Die Entstehung einer sakralen Vision Geboren in der friedvollen Landschaft von Gandino, Italien, im Jahr 1845, entsprang Ponziano Loverini einer Tradition, die tief im spirituellen und klassischen Erbe seiner Heimat verwurzelt war. Seine künstlerische Reise begann unter dem wachsamen Auge des hochgeschätzten Malers Enrico Scuri an der prestigeträchtigen Accademia Carrara in Bergamo – einer Institution, die als Schmelztiegel für seine sich entwickelnde Meisterschaft diente. In diesen geheiligten Hallen der Lehre sog Loverini die strenge Disziplin traditioneller italienischer Techniken in sich…

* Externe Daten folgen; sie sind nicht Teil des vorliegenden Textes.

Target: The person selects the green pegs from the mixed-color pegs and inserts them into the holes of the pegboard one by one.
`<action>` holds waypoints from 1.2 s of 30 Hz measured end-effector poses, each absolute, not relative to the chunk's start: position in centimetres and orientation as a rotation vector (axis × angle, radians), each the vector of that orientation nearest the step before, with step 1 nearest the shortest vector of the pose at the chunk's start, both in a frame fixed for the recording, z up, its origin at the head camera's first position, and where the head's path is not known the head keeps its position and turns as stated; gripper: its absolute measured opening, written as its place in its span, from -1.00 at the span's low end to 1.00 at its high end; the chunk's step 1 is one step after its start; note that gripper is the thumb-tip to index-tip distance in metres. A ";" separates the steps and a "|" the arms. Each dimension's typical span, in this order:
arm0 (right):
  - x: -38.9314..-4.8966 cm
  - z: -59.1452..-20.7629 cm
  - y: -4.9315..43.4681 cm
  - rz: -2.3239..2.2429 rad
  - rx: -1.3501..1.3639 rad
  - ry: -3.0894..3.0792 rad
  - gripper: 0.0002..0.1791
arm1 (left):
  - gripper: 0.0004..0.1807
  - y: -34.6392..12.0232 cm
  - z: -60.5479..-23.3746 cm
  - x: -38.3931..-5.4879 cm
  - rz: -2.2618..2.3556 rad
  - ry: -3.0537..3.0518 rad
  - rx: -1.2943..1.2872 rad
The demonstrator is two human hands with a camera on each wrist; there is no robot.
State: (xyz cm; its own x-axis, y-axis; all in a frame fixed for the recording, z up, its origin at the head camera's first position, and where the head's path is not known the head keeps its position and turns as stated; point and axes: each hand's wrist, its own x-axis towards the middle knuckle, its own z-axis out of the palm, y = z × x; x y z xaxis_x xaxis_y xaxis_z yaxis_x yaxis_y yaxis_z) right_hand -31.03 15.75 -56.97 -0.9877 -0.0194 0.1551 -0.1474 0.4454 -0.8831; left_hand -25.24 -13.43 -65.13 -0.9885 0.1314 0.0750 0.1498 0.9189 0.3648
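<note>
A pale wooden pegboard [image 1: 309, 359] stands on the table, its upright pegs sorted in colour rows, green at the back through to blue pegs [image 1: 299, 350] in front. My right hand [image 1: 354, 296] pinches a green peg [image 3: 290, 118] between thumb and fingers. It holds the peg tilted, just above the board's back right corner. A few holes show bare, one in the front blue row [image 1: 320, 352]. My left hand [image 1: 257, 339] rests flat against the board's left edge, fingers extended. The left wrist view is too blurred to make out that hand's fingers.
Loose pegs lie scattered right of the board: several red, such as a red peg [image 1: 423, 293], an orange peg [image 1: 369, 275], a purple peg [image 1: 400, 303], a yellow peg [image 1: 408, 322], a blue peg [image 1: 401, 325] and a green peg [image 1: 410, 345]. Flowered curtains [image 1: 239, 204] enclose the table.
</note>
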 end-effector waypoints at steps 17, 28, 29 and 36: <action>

Eine Übersicht des Korpus von Ponziano Loverini, nicht nach Datum, sondern nach Themen kartiert. Die Speichen (Spokes) repräsentieren das, was sie malten; die Ringe (rings) den Zeitpunkt; und die Fäden (threads) zwischen den Sternen offenbaren die Mäzene und Orte, die sie im Verborgenen miteinander verbinden.
Jeder Arm des Atlas ordnet die Werke nach ihrem Motiv: Porträts, religiöse Szenen, Mythologien und wissenschaftliche Studien. Klicken Sie auf einen Speichenabschnitt, um diese Gruppe an die Spitze zu rücken.
Der Abstand zum Zentrum markiert die Zeit. Der innerste Ring steht für die früheste Periode; der äußerste für die letzten Jahre. Mit zunehmender Entfernung nach außen hin reift der Stil.
Farbige Linien verbinden Werke, die durch denselben Mäzen, denselben Auftrag oder dasselbe Thema miteinander verknüpft sind. Verfolgen Sie einen Kontext, um zu sehen, wie verwandte Cluster über verschiedene Themenbereiche hinweg aufleuchten.